Reputation: 1875
I have the following fake data representig the answering times (in seconds) of different users in an online questionnaire:
n <- 1000
dat <- data.frame(user = 1:n,
question = sample(paste("q", 1:10, sep = ""), size = 10, replace = TRUE),
time = round(rnorm(n, mean = 10, sd=4), 0)
)
dat %>%
ggplot(aes(x = question, y = time)) +
geom_boxplot(fill = 'orange') +
ggtitle("Answering time per question")
Then, I am plotting the answering times as boxplots for each question.

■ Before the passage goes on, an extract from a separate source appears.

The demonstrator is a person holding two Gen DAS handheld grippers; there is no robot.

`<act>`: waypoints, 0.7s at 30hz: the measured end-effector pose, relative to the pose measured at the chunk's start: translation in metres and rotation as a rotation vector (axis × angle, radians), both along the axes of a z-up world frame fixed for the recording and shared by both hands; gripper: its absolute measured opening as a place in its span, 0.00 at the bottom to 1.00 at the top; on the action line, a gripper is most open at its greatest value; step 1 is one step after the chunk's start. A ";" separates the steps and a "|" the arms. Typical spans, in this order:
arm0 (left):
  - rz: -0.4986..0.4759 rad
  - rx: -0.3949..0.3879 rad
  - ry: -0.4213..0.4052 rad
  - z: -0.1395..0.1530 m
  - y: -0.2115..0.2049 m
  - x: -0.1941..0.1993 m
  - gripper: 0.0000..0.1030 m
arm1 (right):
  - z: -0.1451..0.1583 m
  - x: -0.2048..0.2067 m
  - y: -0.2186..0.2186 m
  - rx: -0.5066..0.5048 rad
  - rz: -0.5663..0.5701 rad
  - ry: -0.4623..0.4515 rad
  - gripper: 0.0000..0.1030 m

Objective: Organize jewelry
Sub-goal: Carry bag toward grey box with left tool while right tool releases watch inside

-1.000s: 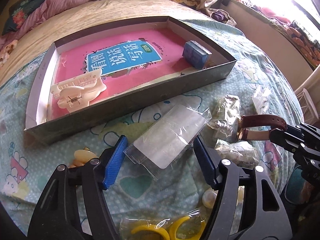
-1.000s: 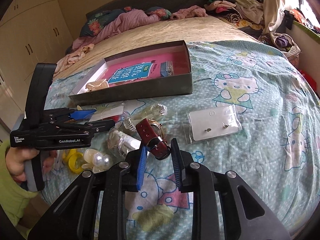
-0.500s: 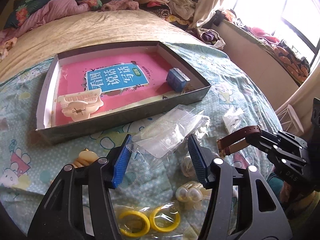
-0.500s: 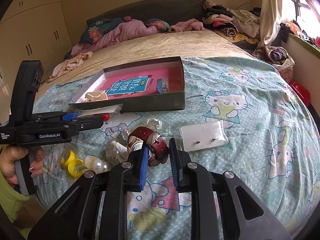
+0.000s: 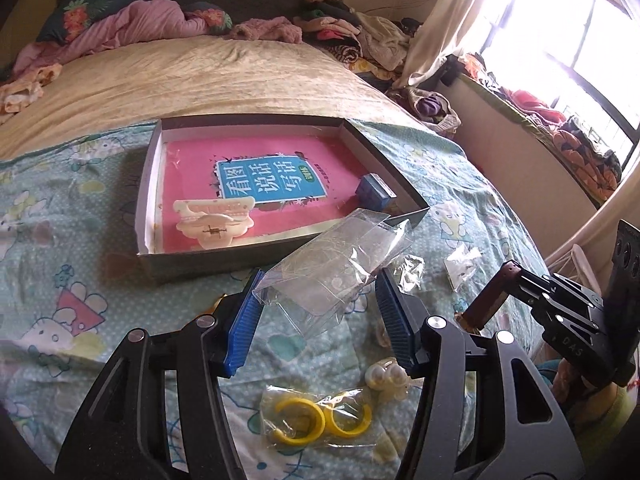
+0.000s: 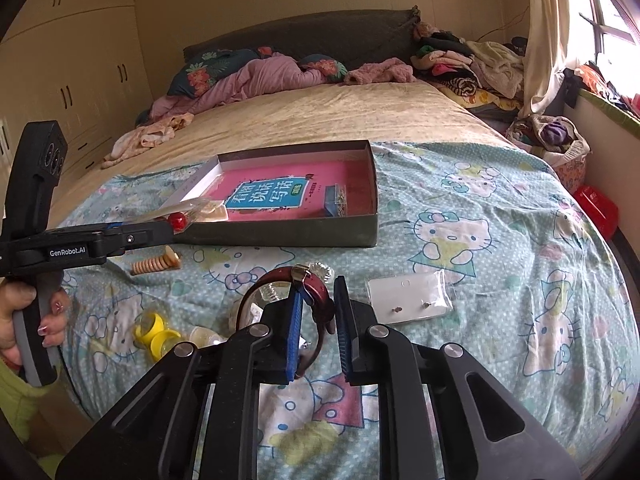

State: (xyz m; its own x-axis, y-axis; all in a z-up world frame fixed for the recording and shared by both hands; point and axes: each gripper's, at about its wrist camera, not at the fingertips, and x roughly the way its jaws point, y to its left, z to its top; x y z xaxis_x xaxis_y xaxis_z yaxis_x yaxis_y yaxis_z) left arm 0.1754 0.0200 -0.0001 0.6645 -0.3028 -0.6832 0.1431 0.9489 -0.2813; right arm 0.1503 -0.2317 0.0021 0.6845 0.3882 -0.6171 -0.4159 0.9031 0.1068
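My left gripper (image 5: pixel 320 316) is shut on a clear plastic packet (image 5: pixel 336 264) and holds it above the bedspread, just in front of the open grey box (image 5: pixel 280 248). The box has a pink book cover as its floor and holds a cream hair claw (image 5: pixel 214 220) and a small blue box (image 5: pixel 374 192). My right gripper (image 6: pixel 318 332) is shut on a brown leather watch (image 6: pixel 316 300), lifted off the bed; the watch strap also shows in the left wrist view (image 5: pixel 490 296). The left gripper shows in the right wrist view (image 6: pixel 120 236).
On the bedspread lie yellow rings in a bag (image 5: pixel 316 420), pearl pieces (image 5: pixel 386 376), an earring card in plastic (image 6: pixel 408 292), a beige coil hair tie (image 6: pixel 156 264) and other small packets (image 5: pixel 462 264). Piled clothes lie at the headboard and window side.
Both grippers have risen from the bed. The left one lifted the clear packet toward the box's front wall; the right one lifted the watch clear of the bedspread.
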 end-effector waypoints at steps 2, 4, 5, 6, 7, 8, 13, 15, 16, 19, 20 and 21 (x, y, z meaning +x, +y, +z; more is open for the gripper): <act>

But how can I first calculate a column with a binary variable showing whether a case is an outlier or not [defined as median(time) +/- 3 * mad(time) ] within each question?
Upvotes: 0
Views: 284
Reputation: 66490
library(dplyr)
dat %>%
group_by(question) %>%
mutate(outlier = abs(time - median(time)) > 3*mad(time) ) %>%
ungroup() %>%
ggplot(aes(x = question, y = time)) +
geom_boxplot(fill = 'orange') +
geom_point(data = . %>% filter(outlier), color = "red") +
ggtitle("Answering time per question")
By first grouping within each question, the calculation is applied for each row compared to the median and mad for that question.
Upvotes: 1